If you do even basic arithmetic, these figures disclose that you wonderful, generous smokers pay 17 times as much as you cost.
... Here's a little basic maths: if you spend $5,000 a year on tobacco, it's a bigger proportion of your income if you earn $30,000 per annum than if you earn $100,000 per annum. In the trade, that's what's known as a 'regressive tax'.
This is indisputable, so how does Chapman respond? I will quote his reply to this particular argument in full in case you think that I am picking selective quotes to make him look like a dunce. Each quote directly follows from the previous one.
Leyonhjelm thanked smokers for making (albeit reduced) lifetime contributions to tax collections. So are the 87 per cent of us who don't smoke just scrooges who deserve exposure for our unpatriotic parsimony? Should the government make a massive U-turn and encourage more people to smoke?

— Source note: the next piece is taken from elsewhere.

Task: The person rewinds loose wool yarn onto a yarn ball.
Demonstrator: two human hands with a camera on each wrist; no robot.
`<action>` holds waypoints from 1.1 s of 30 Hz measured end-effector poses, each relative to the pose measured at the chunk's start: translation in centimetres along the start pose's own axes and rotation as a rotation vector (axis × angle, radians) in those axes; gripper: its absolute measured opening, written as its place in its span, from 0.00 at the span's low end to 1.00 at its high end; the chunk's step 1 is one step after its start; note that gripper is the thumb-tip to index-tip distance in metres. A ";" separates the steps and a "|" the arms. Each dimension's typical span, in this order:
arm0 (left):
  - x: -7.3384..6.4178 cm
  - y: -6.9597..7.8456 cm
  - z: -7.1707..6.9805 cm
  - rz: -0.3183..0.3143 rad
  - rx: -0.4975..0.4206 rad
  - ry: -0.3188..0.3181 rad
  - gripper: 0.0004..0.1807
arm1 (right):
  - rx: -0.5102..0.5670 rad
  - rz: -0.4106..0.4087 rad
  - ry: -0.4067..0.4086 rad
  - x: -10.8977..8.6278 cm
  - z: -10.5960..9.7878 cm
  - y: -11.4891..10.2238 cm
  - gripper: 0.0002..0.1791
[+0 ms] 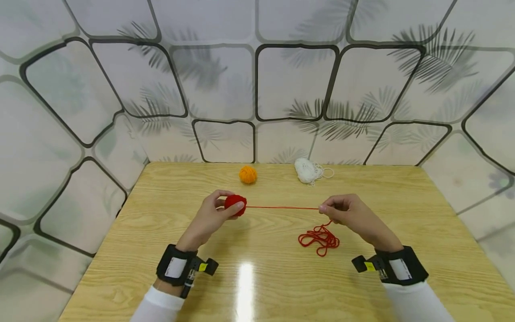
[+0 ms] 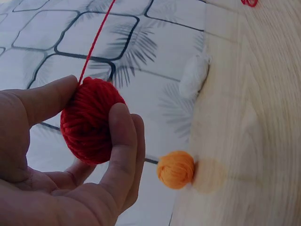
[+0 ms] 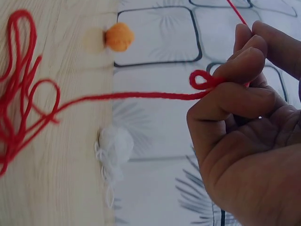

Note the early appearance of a straw man. The argument for lower tobacco taxes is that these taxes far exceed the costs to the public purse of smoking (which they certainly do) and that they are regressive. Neither Leyonhjelm nor anyone else is suggesting that the government encourages more people to smoke. Chapman fails to address either of these issues in his post. Instead he goes off in a totally different direction, making a poor attempt to answer a question that has not been asked:
The reason why this is more than nonsense is that non-smokers don't go home each day and squirrel away in a jam jar under the bed what they would have otherwise spent on tobacco, had they been smokers, vowing to never let this money into the economy. Amazingly, we spend our money on other things, all of which - with the exception of fresh food - is GST taxed. This expenditure benefits all who are involved in the manufacture, provision and retailing of the goods and services we consume.
This has got nothing whatsoever to do with Leyonhjelm's argument. Leyonhjelm is not claiming that smokers put more "money into the economy" than nonsmokers. He is saying that a disproportionate amount of money is being sucked out of the pockets of smokers and put into the hands of grasping government officials. He makes it clear in the very first lines of his speech that he thinks it is wrong that smokers are forced to hand over so much cash to the "big spenders in this parliament". Granted, he couched this criticism with irony, but the irony was so crude that surely even Chapman realised that he doesn't think that big government spending is a benefit.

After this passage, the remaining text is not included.